→ **Directions for this task**:
Copy exactly every line below, from the first through the one that contains "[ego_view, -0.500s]", and skip all pictures.

→ **Collected data**:
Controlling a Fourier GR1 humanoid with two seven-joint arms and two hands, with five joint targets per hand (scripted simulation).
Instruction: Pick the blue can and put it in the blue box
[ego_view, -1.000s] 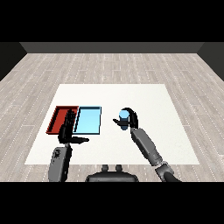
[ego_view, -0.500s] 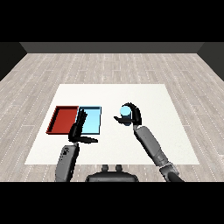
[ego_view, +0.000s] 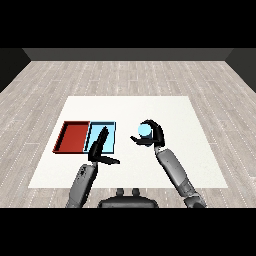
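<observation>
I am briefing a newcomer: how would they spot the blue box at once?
On the white table, two flat trays lie side by side at its left. The light blue tray is the right one, nearer the blue can; its neighbour, the red tray, differs in colour.

A bare test room: a flat white counter standing on a grey wood-plank floor, with dark walls beyond the floor.
</observation>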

→ **Response to this task**:
Controlling a Fourier GR1 humanoid with two seven-joint arms and two hands, with five joint targets per hand (scripted simulation).
Instruction: Pick the blue can and put it in the blue box
[ego_view, -1.000s] 
[ego_view, -0.500s] 

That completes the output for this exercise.